Sports have served a significant function in our culture, bringing us together, creating a sense of community and identity. It has been used to promote social harmony and political unity, particularly during wartime.
However, with the legalization of sports gambling in the Tar Heel state, along with the other twenty-five states that already legalized it, the goodness of sports will slowly but surely be supplanted by a culture of avarice and selfishness among players, coaches, and fans. Instead of focusing on the values of teamwork, fair play, and sportsmanship, people will become more concerned with winning bets and making profits. This will lead to the deterioration of the integrity of sports and a loss of respect for the games.
We can expect sports gambling to create an element of corruption and cheating. When large sums of money are at stake, individuals are more prone to bend and break the rules. Match-fixing, point-shaving, and other forms of cheating will erode the honor of the games.

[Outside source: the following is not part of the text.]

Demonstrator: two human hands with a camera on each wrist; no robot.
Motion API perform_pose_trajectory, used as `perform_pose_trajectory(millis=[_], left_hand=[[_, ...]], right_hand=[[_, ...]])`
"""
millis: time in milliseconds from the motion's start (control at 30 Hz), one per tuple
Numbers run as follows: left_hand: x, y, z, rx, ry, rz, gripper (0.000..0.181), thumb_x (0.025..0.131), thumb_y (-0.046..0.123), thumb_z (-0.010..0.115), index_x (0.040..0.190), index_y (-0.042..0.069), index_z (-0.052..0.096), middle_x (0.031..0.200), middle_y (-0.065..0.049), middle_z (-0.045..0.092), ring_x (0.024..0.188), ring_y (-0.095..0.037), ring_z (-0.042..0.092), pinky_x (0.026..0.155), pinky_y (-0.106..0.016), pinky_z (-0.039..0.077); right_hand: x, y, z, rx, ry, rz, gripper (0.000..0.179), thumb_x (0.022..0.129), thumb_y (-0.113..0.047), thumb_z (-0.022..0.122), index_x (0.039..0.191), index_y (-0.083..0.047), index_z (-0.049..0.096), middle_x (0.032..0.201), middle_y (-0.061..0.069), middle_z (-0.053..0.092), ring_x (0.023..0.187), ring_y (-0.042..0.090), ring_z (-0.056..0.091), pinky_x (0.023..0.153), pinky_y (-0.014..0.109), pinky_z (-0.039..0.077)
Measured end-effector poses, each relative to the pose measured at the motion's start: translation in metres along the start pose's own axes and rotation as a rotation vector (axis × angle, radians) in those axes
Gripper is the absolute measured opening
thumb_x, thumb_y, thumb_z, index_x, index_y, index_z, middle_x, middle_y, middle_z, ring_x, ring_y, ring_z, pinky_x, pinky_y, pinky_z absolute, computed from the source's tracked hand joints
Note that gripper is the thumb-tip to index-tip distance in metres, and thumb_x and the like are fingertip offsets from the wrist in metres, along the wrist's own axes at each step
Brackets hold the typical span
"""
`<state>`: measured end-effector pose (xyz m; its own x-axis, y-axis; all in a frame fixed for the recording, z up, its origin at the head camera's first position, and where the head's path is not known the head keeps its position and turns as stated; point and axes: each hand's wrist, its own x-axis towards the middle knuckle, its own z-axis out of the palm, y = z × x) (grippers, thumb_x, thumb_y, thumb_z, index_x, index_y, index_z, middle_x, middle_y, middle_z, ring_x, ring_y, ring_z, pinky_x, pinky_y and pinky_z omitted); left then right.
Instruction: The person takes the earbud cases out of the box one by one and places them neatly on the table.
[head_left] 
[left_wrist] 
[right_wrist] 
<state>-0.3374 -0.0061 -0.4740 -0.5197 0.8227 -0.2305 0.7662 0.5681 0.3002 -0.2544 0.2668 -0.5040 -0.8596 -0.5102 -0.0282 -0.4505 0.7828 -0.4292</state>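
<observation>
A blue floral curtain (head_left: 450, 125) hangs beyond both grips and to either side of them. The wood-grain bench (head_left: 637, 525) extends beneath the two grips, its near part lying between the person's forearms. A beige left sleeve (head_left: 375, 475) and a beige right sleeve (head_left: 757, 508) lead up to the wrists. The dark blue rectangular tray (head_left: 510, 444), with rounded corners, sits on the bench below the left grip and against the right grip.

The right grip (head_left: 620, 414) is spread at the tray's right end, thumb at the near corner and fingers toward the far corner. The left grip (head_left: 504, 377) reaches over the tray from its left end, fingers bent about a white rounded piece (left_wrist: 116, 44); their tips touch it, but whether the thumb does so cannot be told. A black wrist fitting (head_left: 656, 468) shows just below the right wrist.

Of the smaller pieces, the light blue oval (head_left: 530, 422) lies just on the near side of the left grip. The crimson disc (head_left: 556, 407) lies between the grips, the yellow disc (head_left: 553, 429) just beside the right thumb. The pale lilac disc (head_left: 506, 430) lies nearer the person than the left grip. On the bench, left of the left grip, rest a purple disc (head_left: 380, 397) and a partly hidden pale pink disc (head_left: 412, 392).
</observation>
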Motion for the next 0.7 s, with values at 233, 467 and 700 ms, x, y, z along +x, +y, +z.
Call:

Over time, sports gambling will diminish the role of sports as a source of inspiration and moral guidance for youth. Instead of inspiring them to work hard, demonstrate determination, and chase after their dreams, sports will become substantially associated with gambling and quick fixes.
The result? The generations to follow will be more focused on making money than developing a vision in life or advancing in decency and respectability.
Sports gambling also creates confusion about role models for today’s youth. Pete Rose was banned from baseball for betting on it. He bet on his own team, the Cincinnati Reds, when he was their manager. Was Rose the unfortunate victim of an overly moralistic Baseball Commissioner, A. Bartlett Giamatti? Or, is Rose now someone to be emulated? How is it possible to have clear role models in the field of sports when it’s no longer about who wins on the field but who wins off of it? When it becomes about the money, how can we be confident anymore about what’s real and what isn’t?
Governor Cooper and the Republicans who drove this legislation insisted sports gambling was already happening. But it wasn’t happening to the extent it will, as gambling had not been authorized by state government to become an integral part of sports culture, thereby virtualizing an old vice and empowering it to corrupt and weaken the real virtues of sports.
That’s nothing to celebrate with smiles and applause.